A défaut d’un accord européen, le ministre de l’Économie et des Finances, Bruno Le Maire, a présenté, mercredi 6 mars, sa taxe Gafa au gouvernement. Cinq questions pour en comprendre les contours. 

Au centre de l’attention depuis décembre, la « taxe Gafa » était, ce mercredi 6 mars, à l’agenda du Conseil des ministres. L’enjeu ? « Bâtir la fiscalité du XXIe siècle », a déclaré Bruno Le Maire, le ministre de l’Économie et des Finances, « celle qui repose sur la valeur qui existe aujourd’hui : les données », a-t-il continué dans un entretien au Parisien, samedi 2 mars.
Revenons en cinq questions sur ce projet de taxe pour en comprendre les contours.

Qui paiera cette taxe ?

Les entreprises concernées par cet impôt sont celles dont les activités numériques génèrent plus de 750 millions d’euros, et qui ont un chiffre d’affaires en France supérieur à 25 millions d’euros. Autrement dit, les cibles sont les Gafa(m) (Google, Amazon, Facebook, Apple et Microsoft). Au total, selon le ministre une « trentaine d’entreprises » seront taxées à hauteur de 3% sur leur chiffre d’affaires.

« C’est […] une question de justice fiscale », affirme encore Bruno Le Maire, dans le Parisien.

Actuellement, selon la Commission européenne, leur taux d’imposition moyen est compris entre 8,5% et 10,1% contre 20,9% et 23,2% pour les sociétés européennes en général. Soit près de 14 points en moyenne de moins.

Le gouvernement assure que le double seuil établi par le projet de loi garantira aux jeunes pousses françaises du numérique d’être épargnées par ce nouvel impôt.

« Nos start-up ne sont […] pas concernées. Leur vrai problème, c’est d’être systématiquement rachetées par ces géants numériques justement parce qu’ils ne sont pas soumis à une fiscalité adaptée », renchérit Bruno Le Maire, dans le Parisien.

Les champions français, Criteo, SoLocal, Cdiscount ou encore Le Bon Coin dépassent les seuils fixés par le gouvernement. Ces sociétés seront donc imposables. Selon une source d’une fédération professionnelle du numérique de La Tribune, « moins de dix » entreprises françaises seront concernées.

Les secteurs ciblés par cette taxe sont les places de marché numériques. C’est-à-dire les entreprises qui font de la mise en relation et touchent une commission pour cela (Booking, Uber, Ebay, le marketplace d’Amazon, etc.). Mais aussi celles qui misent sur le ciblage publicitaire et la revente des données personnelles à des fins publicitaires, comme l’avait précisé Mounir Mahjoubi, le Secrétaire d’État chargé du numérique. Google et Facebook en première ligne.

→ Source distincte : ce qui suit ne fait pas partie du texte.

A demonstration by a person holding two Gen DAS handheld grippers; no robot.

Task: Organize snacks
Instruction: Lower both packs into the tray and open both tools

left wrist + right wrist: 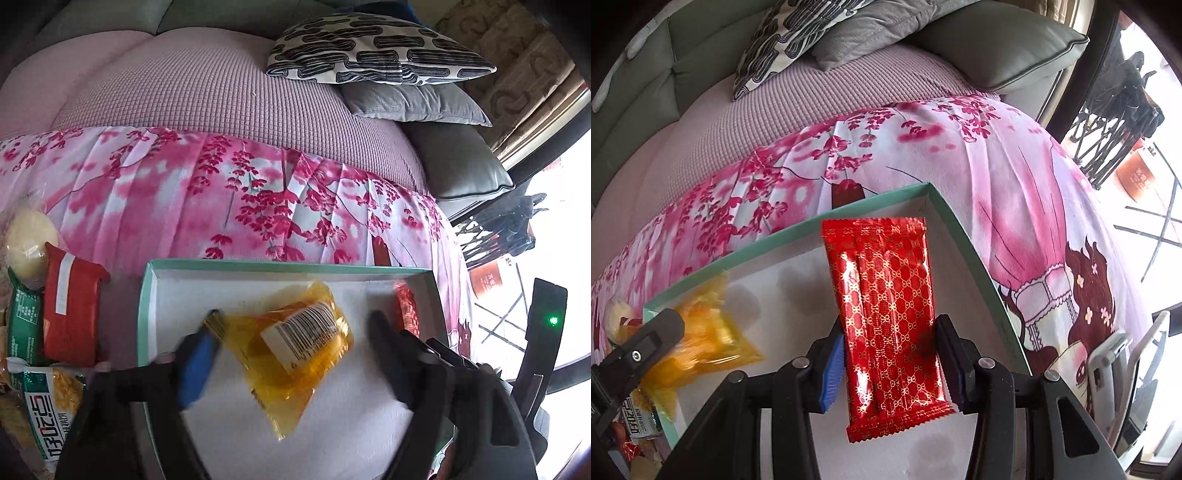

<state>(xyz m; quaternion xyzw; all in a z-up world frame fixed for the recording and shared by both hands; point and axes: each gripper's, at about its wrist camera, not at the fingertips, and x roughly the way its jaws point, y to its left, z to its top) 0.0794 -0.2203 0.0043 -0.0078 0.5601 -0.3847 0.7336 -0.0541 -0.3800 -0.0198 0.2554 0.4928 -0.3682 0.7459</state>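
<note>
The snack pile (40, 332) runs off the frame's left edge, and the left hand-held gripper (295, 332) is motion-blurred.

Two wrist fisheyes, both tilted steeply down over one shallow box.

The left wrist view looks along the left gripper (295, 347) from close above the box (142, 295), facing the sofa behind. The right wrist view looks along the right gripper (890, 354) from close above the same box (975, 254), nearer its right corner. Both share the box floor, the yellow packet (295, 347) (713, 339), the floral cloth (221, 199) (960, 155) and the patterned cushion (376, 48) (775, 40).
</note>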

En revanche, le e-commerce ne rentrera pas dans le périmètre de la taxe, ni les fournisseurs de contenu comme Netflix ou Spotify.

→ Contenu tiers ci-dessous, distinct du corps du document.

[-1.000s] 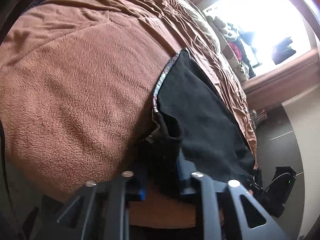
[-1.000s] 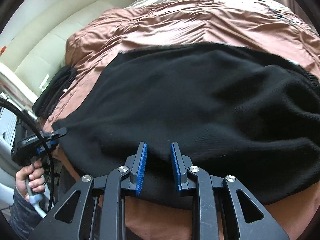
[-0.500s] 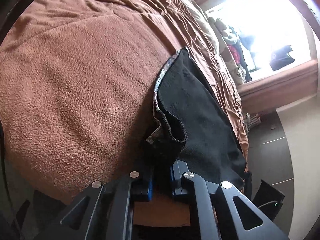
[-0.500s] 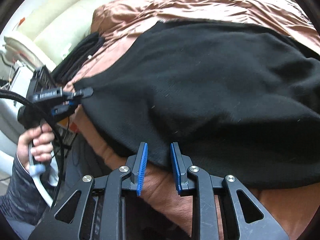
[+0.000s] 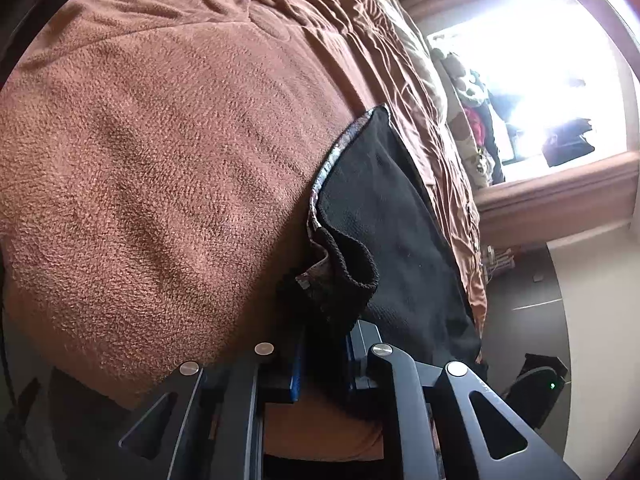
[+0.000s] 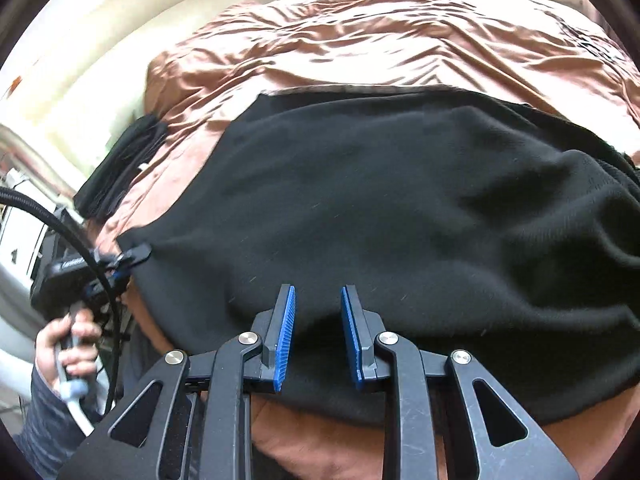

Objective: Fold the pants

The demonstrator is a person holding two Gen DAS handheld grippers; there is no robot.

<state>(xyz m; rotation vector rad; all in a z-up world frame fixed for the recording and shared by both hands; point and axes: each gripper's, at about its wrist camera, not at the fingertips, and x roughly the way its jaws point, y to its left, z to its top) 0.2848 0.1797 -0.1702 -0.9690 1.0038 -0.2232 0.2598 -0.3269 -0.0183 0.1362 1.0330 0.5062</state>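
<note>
Black pants (image 6: 400, 208) lie spread flat across a brown bed cover (image 6: 380, 40). In the left wrist view the pants (image 5: 392, 216) stretch away to the right, with a patterned lining showing along the hem. My left gripper (image 5: 324, 356) has a bunched corner of that hem between its blue pads; its jaws are opening slightly, but the cloth still fills the gap. The right wrist view shows this left gripper (image 6: 134, 258) clamped on the pants' left corner. My right gripper (image 6: 318, 320) hovers over the near edge of the pants, its pads a small gap apart with nothing pinched.
A hand (image 6: 68, 344) in a grey sleeve holds the left gripper's handle, with a black cable beside it. Folded dark clothes (image 6: 120, 176) lie on the bed's left edge. A heap of clothes (image 5: 476, 120) sits by a bright window. A black device (image 5: 536, 388) stands on the floor.
My left gripper's jaws narrowed onto the bunched hem corner, then eased a little. The right gripper swung left along the pants' near edge and came back toward the middle, its gap unchanged.
</note>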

Combien cette taxe va rapporter ?

A l’horizon 2020, le gouvernement promet que cette taxe rapportera 500 millions d’euros. Il s’agit d’une extrapolation des chiffres obtenus par l’Union européenne (UE), en mars 2018, dans la perspective d’établir une législation supranationale. Le gouvernement français s’est inspiré sur les calculs de la Commission européenne, qui tablait sur 5 milliards d’euros – dans l’hypothèse d’un taux d’imposition à l’échelle du continent de 3% [PDF].

Ce montant a été calculé sur des estimations de chiffre d’affaires fournis par différents cabinets spécialisés et par une analyse du nombre de visiteurs européens rapporté à l’activité mondiale des sites et des plates-formes concernées par la taxe. 

Une clause pour éviter une double imposition sera incluse dans le projet. Le montant de la taxe Gafa sera donc déductible de l’impôt sur les sociétés.

« Cela aura pour effet de réduire jusqu’à un tiers du montant de cette taxe pour les entreprises qui paient leurs impôts en France », précise le ministre de l’Économie et des Finances.

Comment appliquer une taxe à partir du 1er janvier 2019 si elle est votée après ?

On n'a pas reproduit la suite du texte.